Fear about the economy and anger at incumbents are coursing through the country, while independents wary of government expansion and federal spending under the president they helped elect are shifting toward Republicans.
Democrats will be forced to explain votes and positions on the expensive economic stimulus plan, climate change legislation and, probably, the health care overhaul. Although Democrats have a popular president on their side, there are limits to Obama's clout; Democratic gubernatorial candidates in New Jersey and Virginia lost last week even though he campaigned for them.
Republicans hope to pick up seats by harnessing the sour public mood and voter wariness over Obama's policies. The GOP is re-energized, but faces tension between conservatives and moderates over the party's direction, just as Democrats did between liberals and moderates when they were out of power.
The Republican Party also lacks a leader, though presidential aspirants such as Minnesota Gov. Tim Pawlenty, former Alaska Gov. Sarah Palin and former Massachusetts Gov. Mitt Romney are jockeying for position as they campaign and raise money for GOP candidates.

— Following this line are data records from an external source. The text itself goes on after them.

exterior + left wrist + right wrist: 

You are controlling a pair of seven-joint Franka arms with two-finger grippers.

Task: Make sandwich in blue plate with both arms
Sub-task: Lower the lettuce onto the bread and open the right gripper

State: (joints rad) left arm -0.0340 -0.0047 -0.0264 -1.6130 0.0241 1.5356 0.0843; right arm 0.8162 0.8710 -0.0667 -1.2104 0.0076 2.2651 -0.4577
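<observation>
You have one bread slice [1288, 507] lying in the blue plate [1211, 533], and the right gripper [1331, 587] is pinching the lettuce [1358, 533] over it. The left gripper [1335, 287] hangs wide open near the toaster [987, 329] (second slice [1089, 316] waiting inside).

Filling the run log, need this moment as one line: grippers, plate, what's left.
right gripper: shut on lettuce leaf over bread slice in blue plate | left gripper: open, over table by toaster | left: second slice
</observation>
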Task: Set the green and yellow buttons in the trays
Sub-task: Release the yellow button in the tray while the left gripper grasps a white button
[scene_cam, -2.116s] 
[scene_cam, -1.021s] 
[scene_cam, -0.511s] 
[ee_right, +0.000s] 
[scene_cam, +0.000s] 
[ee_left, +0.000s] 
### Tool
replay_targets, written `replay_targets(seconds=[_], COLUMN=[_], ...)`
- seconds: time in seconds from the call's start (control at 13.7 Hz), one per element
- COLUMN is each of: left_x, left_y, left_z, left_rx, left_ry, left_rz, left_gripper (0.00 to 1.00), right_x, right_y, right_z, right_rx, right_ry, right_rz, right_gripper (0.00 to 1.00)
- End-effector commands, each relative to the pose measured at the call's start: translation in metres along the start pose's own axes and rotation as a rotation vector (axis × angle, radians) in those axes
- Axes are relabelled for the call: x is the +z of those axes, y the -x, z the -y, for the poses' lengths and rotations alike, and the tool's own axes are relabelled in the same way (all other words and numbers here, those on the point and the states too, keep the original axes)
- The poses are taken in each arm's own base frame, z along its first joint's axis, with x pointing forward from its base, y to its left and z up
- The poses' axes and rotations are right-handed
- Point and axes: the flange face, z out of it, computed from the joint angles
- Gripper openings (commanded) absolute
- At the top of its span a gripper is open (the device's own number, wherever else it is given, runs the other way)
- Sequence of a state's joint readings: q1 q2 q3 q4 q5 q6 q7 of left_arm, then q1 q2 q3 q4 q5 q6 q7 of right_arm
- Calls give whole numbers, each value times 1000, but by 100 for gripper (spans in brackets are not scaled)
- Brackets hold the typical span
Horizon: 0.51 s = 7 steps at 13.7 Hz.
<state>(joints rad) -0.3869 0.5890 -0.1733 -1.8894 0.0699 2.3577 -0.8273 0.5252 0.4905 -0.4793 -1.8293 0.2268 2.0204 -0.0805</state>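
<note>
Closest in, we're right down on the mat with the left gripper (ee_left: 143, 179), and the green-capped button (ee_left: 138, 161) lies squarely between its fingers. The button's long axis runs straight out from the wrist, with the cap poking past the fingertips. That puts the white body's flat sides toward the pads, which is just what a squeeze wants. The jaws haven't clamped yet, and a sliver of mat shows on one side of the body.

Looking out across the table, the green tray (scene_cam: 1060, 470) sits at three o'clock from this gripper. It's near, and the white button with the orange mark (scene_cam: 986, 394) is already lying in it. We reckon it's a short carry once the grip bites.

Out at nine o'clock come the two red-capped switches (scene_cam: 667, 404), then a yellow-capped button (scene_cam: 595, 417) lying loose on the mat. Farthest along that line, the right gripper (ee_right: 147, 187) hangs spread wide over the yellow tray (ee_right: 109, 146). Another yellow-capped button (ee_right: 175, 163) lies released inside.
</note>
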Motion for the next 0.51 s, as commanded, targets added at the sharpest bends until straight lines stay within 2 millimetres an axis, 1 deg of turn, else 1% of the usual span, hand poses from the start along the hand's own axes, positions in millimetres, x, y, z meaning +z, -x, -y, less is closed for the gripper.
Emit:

Both parties face a bunch of primaries. Conservatives are challenging establishment-favored Republicans in several states, including Florida and California, while liberals are taking on Democratic moderates in Pennsylvania, Colorado and elsewhere.
Most governor's seats, more than one-third of the Senate, all 435 House districts and state legislatures will be on the general election ballot.
A look at the landscape:
There are 58 Democrats, two independents who vote with them and 40 Republicans. At least 36 seats are up.
Democratic leader Harry Reid is woefully unpopular in Nevada. Six Republicans are competing for the chance to topple him the way GOP Sen. John Thune of South Dakota did to then-Democratic leader Tom Daschle in 2004.
The GOP is going after three Democratic-held seats filled with appointees after Obama chose sitting senators for his administration. Sen. Michael Bennet in Colorado is seeking his first full term; Sens. Ted Kaufman of Delaware, who has Vice President Joe Biden's old seat, and Roland Burris of Illinois, who has Obama's old seat, aren't running.
Republicans also have in their sights Democratic Sens. Blanche Lincoln in Arkansas, a state John McCain won last fall; Chris Dodd in Connecticut, hampered by a mortgage controversy; Arlen Specter in Pennsylvania, the party-switching former Republican; and Barbara Boxer in California, a frequent GOP target.
Democrats want to pick up seats left open by retiring GOP senators in Florida, Kentucky, Missouri, New Hampshire, and Ohio. They also are seeking to overtake scandal-scarred Republican Sen. David Vitter of Louisiana and are eyeing GOP Sen. Richard Burr in North Carolina, where Obama won last fall.